◆ Task directions: From the first line to the last, write out the records exactly, leaving out images.

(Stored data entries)
⟨

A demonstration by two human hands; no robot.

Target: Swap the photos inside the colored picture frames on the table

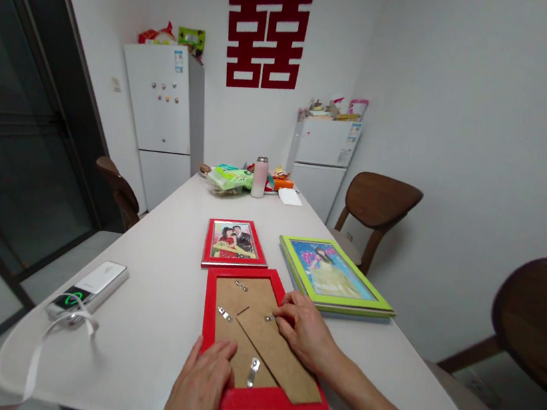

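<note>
A red picture frame [210, 304] lies face down on the table, its brown backboard [231, 293] and slanting stand leg [279, 354] facing up. Small metal clips sit around the backboard, among them a left clip [224, 314] and a front clip [253, 372]. My left hand [204, 384] grips the frame's near left corner, fingers over the left side and thumb along the front edge. At the right side, the fingers of my right hand [305, 330] are pinched together at the right metal clip [269, 317], partly covering that side.
Beyond it lies a red frame with a couple's photo [236, 239]. Stacked green frames [337, 277] lie to the right. A power bank [91, 288] with a white cable sits left. A pink bottle [259, 177] and packets [229, 178] stand at the far end; chairs [380, 199] flank the table.
</note>
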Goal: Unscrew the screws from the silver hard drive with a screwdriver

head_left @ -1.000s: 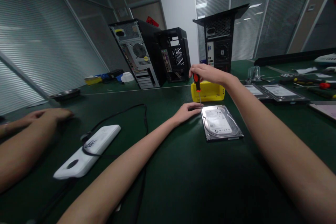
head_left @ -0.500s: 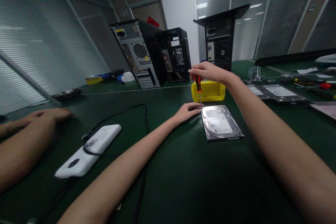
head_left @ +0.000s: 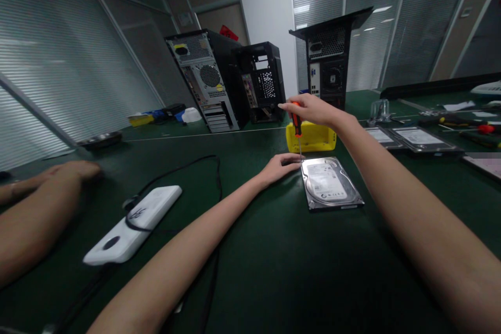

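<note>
A silver hard drive [head_left: 329,182] with a white label lies flat on the dark green table. At its far left corner rests my left hand [head_left: 278,168], thumb and fingers closed about the corner's edge; the exact contact is partly hidden. My right hand [head_left: 309,108] is above, its fingers round the top of a red and black screwdriver [head_left: 297,124]. The screwdriver stands nearly upright, with its tip down at that same corner of the drive. Just behind the drive is a yellow tray [head_left: 313,141].
Computer cases [head_left: 225,73] stand at the back. More hard drives [head_left: 420,138] and hand tools [head_left: 465,124] lie on the right. To the left are a white power strip [head_left: 135,227], a black cable [head_left: 219,177] and another person's arm [head_left: 47,203].
My right hand's fingers have shifted on the screwdriver handle, showing more of its top. The left hand and the drive stay in place. The other person's hand has moved slightly left.
</note>
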Demonstrator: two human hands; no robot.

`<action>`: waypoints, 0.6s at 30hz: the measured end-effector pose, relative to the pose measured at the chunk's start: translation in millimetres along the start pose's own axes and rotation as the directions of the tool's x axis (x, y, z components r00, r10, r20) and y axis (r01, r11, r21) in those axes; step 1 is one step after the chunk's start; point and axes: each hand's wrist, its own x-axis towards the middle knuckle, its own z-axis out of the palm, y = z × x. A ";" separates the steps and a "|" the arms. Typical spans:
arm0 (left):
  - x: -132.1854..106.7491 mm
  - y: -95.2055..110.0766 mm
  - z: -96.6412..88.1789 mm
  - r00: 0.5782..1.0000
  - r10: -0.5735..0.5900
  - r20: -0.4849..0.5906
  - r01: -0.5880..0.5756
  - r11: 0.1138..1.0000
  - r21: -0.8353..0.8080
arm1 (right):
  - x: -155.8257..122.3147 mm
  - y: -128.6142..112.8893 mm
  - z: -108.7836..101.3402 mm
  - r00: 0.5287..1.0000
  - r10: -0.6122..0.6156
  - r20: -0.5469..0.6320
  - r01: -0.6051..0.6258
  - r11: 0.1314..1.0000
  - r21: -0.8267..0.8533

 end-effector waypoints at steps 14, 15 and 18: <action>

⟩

◆ Solution below:
A demonstration by two human hands; no robot.

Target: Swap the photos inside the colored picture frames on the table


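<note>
A red picture frame [210, 304] lies face down on the table, its brown backboard [231, 293] and slanting stand leg [279, 354] facing up. Small metal clips sit around the backboard, among them a left clip [224, 314] and a front clip [253, 372]. My left hand [204, 384] grips the frame's near left corner, fingers over the left side and thumb along the front edge. At the right side, the fingers of my right hand [305, 330] are pinched together at the right metal clip [269, 317], partly covering that side.
Beyond it lies a red frame with a couple's photo [236, 239]. Stacked green frames [337, 277] lie to the right. A power bank [91, 288] with a white cable sits left. A pink bottle [259, 177] and packets [229, 178] stand at the far end; chairs [380, 199] flank the table.
</note>
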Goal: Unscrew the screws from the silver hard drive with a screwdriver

head_left @ -1.000s: 
head_left @ -0.500s: 
head_left @ +0.000s: 

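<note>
A silver hard drive [head_left: 329,182] with a white label lies flat on the dark green table. At its far left corner rests my left hand [head_left: 278,168], thumb and fingers closed about the corner's edge; the exact contact is partly hidden. My right hand [head_left: 309,108] is above, its fingers round the top of a red and black screwdriver [head_left: 297,124]. The screwdriver stands nearly upright, with its tip down at that same corner of the drive. Just behind the drive is a yellow tray [head_left: 313,141].
Computer cases [head_left: 225,73] stand at the back. More hard drives [head_left: 420,138] and hand tools [head_left: 465,124] lie on the right. To the left are a white power strip [head_left: 135,227], a black cable [head_left: 219,177] and another person's arm [head_left: 47,203].
My right hand's fingers have shifted on the screwdriver handle, showing more of its top. The left hand and the drive stay in place. The other person's hand has moved slightly left.
</note>
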Demonstrator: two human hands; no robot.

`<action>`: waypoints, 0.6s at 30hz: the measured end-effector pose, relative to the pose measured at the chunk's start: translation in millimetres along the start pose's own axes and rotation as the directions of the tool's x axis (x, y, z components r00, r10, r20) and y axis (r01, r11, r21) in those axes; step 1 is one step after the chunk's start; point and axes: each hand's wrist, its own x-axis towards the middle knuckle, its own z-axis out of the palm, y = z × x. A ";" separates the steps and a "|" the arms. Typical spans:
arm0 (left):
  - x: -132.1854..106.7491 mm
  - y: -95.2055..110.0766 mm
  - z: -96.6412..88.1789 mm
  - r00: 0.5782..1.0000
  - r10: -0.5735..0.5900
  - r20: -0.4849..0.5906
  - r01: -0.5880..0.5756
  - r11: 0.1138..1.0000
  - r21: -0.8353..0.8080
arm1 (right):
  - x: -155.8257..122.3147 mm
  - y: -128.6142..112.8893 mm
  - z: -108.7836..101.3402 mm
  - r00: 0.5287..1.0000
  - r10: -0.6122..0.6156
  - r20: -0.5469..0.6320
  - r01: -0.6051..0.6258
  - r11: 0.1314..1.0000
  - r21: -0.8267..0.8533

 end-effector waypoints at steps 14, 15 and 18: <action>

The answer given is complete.